Reflex actions are actions that occur automatically after you are exposed to a certain stimuli. For example, jerking your hand away from a hot light or saucepan. This is a reflex action because you do not need to think about what to do, or have someone teach you to pull your hand away.
Babies are born with many reflexes, like the sucking reflex which allows it to feed, and grabbing onto things very tightly with its hands. Many of these disappear in the months following the baby's birth.
The purpose of reflexes are mostly to protect the person or animal from danger, and to ensure its survival. For example, with the baby, if it did not have the sucking reflex and know instinctually how to feed, it could starve.
Behaviour Dependent on Maturation
Some unlearned behavior is the result of maturation. This type of behaviour can be predicted, as it is generally the same across the entire species. For example, most human babies begin crawling at the age of nine months. This behaviour does not need to be taught.
A fixed-action pattern is an instinctive behavioral response to certain stimuli that all members of a species produce similarly to each other. Examples include:
- mating rituals of certain animals, including birds.

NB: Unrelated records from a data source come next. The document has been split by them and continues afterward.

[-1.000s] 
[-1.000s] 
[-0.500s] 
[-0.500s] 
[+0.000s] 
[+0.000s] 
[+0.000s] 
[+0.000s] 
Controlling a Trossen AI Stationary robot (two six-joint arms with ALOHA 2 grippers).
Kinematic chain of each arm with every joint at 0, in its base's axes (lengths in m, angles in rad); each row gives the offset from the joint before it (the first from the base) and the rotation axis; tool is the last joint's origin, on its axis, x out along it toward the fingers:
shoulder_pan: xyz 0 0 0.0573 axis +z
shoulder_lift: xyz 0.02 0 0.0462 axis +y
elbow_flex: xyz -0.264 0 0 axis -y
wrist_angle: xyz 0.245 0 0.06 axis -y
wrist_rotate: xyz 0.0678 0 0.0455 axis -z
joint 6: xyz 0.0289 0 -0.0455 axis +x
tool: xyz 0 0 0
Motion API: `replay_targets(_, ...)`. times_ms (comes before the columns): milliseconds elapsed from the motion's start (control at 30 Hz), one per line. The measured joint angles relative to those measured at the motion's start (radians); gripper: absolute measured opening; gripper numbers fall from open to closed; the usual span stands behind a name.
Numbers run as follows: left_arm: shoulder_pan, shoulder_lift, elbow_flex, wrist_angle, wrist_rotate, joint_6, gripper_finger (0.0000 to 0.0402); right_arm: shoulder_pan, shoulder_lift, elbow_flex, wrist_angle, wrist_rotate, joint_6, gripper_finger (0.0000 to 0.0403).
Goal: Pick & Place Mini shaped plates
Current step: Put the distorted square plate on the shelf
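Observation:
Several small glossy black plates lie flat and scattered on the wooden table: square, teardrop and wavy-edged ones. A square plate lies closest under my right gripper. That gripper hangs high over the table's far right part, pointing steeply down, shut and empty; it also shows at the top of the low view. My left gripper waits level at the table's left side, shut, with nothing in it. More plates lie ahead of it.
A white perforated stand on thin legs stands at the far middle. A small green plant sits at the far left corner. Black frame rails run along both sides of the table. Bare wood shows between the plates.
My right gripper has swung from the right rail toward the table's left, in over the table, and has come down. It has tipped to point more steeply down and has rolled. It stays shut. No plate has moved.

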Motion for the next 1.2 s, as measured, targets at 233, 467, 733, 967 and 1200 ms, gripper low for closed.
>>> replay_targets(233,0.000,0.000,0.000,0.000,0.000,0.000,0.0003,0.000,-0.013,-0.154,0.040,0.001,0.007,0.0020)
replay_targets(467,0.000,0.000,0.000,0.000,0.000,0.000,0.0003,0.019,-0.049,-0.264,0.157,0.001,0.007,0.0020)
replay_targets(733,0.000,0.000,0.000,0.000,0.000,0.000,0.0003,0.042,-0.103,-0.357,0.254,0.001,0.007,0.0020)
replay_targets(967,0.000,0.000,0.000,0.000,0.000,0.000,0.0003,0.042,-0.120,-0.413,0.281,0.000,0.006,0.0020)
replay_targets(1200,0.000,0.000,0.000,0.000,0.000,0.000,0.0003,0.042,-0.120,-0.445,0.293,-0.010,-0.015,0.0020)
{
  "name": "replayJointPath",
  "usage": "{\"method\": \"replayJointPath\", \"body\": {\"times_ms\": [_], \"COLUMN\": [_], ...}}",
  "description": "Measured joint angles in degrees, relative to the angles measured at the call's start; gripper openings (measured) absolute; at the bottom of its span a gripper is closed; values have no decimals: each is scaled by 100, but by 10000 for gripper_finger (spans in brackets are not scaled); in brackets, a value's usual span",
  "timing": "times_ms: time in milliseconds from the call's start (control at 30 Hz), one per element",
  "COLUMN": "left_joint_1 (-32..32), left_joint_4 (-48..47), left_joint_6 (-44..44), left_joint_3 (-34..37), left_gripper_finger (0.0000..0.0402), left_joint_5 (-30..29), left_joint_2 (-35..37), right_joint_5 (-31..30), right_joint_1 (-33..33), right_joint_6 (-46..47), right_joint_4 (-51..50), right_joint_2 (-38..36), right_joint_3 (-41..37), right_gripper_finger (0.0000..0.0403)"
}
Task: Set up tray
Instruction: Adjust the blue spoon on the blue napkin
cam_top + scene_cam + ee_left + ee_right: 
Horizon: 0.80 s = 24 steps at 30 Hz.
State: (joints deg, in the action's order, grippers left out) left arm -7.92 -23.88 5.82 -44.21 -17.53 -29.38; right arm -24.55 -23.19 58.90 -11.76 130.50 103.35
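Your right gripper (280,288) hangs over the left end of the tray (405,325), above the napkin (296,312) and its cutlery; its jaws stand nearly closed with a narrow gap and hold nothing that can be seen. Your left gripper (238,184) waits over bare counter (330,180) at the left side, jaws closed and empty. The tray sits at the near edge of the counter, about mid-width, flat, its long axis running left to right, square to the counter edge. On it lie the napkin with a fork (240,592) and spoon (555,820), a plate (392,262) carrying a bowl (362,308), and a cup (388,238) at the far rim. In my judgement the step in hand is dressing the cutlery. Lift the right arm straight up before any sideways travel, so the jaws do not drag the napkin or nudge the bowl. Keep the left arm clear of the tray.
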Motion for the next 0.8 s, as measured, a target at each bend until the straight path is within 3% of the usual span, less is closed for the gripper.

- migration of certain animals, including salmon
- some species of moths that instantly drop to the ground if they sense a bat
- the dance of a honeybee to show members of the hive where food is located
Fixed action patterns are different than reflexes because even though animals are born with both, fixed-action patterns are more complex. Fixed-action patterns can be relevant to a single gender of the species, for example in mating dances, when females and males may demonstrate different behaviour. But all the females will act in the same way as each other, and all the males will act in the same way as each other.
The higher order of animal, the fewer instinctive behaviours occur, and more of what the creature knows is based on learning. Humans have no instinctive behaviour complicated enough to count as a fixed-action pattern.
If not all members of the species produce the same result, it is NOT a fixed-action pattern. For example, even though many humans may scream in horror if they saw a bat covered in cockroaches and dripping blood carrying a human head in its mouth, not everybody would, which means it is not a fixed-action pattern, and is learned behaviour.